■ **Task goal**: Beginning at the top of the listing, repeat each line exactly until the line with "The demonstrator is" has been repeated too.

■ **Data segment**:
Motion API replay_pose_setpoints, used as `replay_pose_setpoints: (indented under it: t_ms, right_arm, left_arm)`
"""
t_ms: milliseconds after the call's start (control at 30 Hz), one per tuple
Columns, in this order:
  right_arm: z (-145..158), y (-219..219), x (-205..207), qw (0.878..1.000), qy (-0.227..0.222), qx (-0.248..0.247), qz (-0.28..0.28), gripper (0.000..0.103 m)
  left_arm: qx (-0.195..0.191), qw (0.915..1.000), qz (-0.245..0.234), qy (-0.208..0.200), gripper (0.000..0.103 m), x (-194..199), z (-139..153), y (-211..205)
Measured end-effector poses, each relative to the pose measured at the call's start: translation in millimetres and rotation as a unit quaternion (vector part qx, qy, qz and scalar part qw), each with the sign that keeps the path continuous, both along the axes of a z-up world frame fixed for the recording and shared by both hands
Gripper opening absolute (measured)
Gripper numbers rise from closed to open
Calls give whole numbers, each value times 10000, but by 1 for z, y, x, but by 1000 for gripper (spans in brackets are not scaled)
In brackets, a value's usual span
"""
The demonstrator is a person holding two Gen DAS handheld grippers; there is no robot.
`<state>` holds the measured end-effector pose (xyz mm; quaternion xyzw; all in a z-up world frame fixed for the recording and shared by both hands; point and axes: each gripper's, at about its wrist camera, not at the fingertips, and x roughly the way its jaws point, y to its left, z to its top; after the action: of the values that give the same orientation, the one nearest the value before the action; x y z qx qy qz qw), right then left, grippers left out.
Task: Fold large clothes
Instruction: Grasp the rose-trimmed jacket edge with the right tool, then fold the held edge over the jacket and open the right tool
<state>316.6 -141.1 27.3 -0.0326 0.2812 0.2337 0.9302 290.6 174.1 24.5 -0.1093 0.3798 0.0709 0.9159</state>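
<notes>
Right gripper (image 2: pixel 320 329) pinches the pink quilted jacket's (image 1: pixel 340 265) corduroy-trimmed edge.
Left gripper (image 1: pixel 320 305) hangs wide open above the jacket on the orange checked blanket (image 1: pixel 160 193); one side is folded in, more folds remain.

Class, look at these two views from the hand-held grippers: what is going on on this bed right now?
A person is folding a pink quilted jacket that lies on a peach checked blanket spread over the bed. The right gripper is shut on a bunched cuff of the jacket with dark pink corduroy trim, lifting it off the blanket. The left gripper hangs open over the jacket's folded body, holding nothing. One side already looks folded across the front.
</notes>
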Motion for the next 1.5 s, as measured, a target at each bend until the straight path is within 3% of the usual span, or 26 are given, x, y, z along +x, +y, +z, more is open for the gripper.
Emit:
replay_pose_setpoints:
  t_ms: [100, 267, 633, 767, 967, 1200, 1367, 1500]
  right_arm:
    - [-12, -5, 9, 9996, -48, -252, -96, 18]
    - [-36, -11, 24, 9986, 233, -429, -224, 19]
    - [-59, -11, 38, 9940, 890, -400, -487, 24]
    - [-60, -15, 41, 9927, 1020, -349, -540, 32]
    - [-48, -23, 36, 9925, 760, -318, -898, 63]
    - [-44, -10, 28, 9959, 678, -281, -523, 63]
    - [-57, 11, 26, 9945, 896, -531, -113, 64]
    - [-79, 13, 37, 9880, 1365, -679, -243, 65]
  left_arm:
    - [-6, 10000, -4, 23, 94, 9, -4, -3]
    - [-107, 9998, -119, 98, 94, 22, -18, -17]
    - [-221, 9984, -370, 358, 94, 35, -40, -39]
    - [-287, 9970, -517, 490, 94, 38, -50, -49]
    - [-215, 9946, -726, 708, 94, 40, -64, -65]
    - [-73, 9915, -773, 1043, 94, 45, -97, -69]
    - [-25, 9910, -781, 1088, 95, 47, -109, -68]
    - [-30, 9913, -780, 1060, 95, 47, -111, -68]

■ **Your solution**:
Motion API replay_pose_setpoints, used as `replay_pose_setpoints: (indented under it: t_ms, right_arm, left_arm)`
"""
t_ms: milliseconds after the call's start (control at 30 Hz), one per tuple
Columns, in this order:
  right_arm: z (-145..158), y (-219..219), x (-205..207), qw (0.878..1.000), qy (-0.227..0.222), qx (-0.248..0.247), qz (-0.28..0.28), gripper (0.000..0.103 m)
  left_arm: qx (-0.195..0.191), qw (0.915..1.000), qz (-0.245..0.234), qy (-0.208..0.200), gripper (0.000..0.103 m), x (-194..199), z (-139..153), y (-211..205)
Measured end-effector poses, each relative to the pose measured at the call's start: translation in millimetres and rotation as a unit quaternion (vector part qx, qy, qz and scalar part qw), each with the sign that keeps the path continuous, both along the axes of a z-up world frame fixed for the recording and shared by both hands
Gripper opening absolute (measured)
Gripper numbers rise from closed to open
Calls give whole numbers, each value times 10000, but by 1 for z, y, x, but by 1000 for gripper (spans in brackets are not scaled)
In brackets, a value's usual span
"""
The demonstrator is a person holding two Gen DAS handheld grippers; there is no robot.

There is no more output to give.